Keefe presents a balanced analysis of the possibilities and limits of this technique:

The use of such network-based analysis may explain the administration's decision, shortly after 9/11, to circumvent the Foreign Intelligence Surveillance Court. The court grants warrants on a case-by-case basis, authorizing comprehensive surveillance of specific individuals. The N.S.A. program, which enjoys backdoor access to America's major communications switches, appears to do just the opposite: the surveillance is typically much less intrusive than what a FISA warrant would permit, but it involves vast numbers of people.

In some ways, this is much less alarming than old-fashioned wiretapping. A computer that monitors the metadata of your phone calls and e-mail to see if you talk to terrorists will learn less about you than a government agent listening in to the words you speak. The problem is that most of us are connected by two degrees of separation to thousands of people, and by three degrees to hundreds of thousands. This explains reports that the overwhelming number of leads generated by the N.S.A. program have been false positives -— innocent civilians implicated in an ever-expanding associational web.

This has troubling implications for civil liberties. But it also points to a practical obstacle for using link analysis to discover terror networks: information overload. The National Counterterrorism Center's database of suspected terrorists contains 325,000 names; the Congressional Research Service recently found that the N.S.A. is at risk of being drowned in information. Able Danger analysts produced link charts identifying suspected Qaeda figures, but some charts were 20 feet long and covered in small print. If Atta's name was on one of those network maps, it could just as easily illustrate their ineffectiveness as it could their value, because nobody pursued him at the time.


It seems obvious that this technique, especially as it is refined based on experience, has the potential to produce information that could interrupt an al Qaeda network or plot. I'm not sure that I can afford to be absolutist about my civil rights being violated if calls or internet searches of mine go into the pile of data being mined. As a non-terrorist I do not expect to attract more than cursory government attention.

The crucial issue is to assure that no entity of government decides to use these potentially powerful tactics to look into even the most extreme political activity or beliefs, as long as no violent actions are planned.
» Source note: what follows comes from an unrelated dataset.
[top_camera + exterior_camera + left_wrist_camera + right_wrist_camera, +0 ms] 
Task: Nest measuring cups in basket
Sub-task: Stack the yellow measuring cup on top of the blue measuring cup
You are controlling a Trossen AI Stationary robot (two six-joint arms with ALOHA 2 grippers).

The courts should play an oversight role that requires government proofs of the dangers at play that justify particular search patterns, not individual warrants, which are impossible and largely irrelevant in data mining.

Hopefully, after all the political shouting has died down, a reasonable consensus can emerge in the Congress that would amend the FISA law to this effect.

Oh, I forgot we are already deep into the 2006 election season...never mind.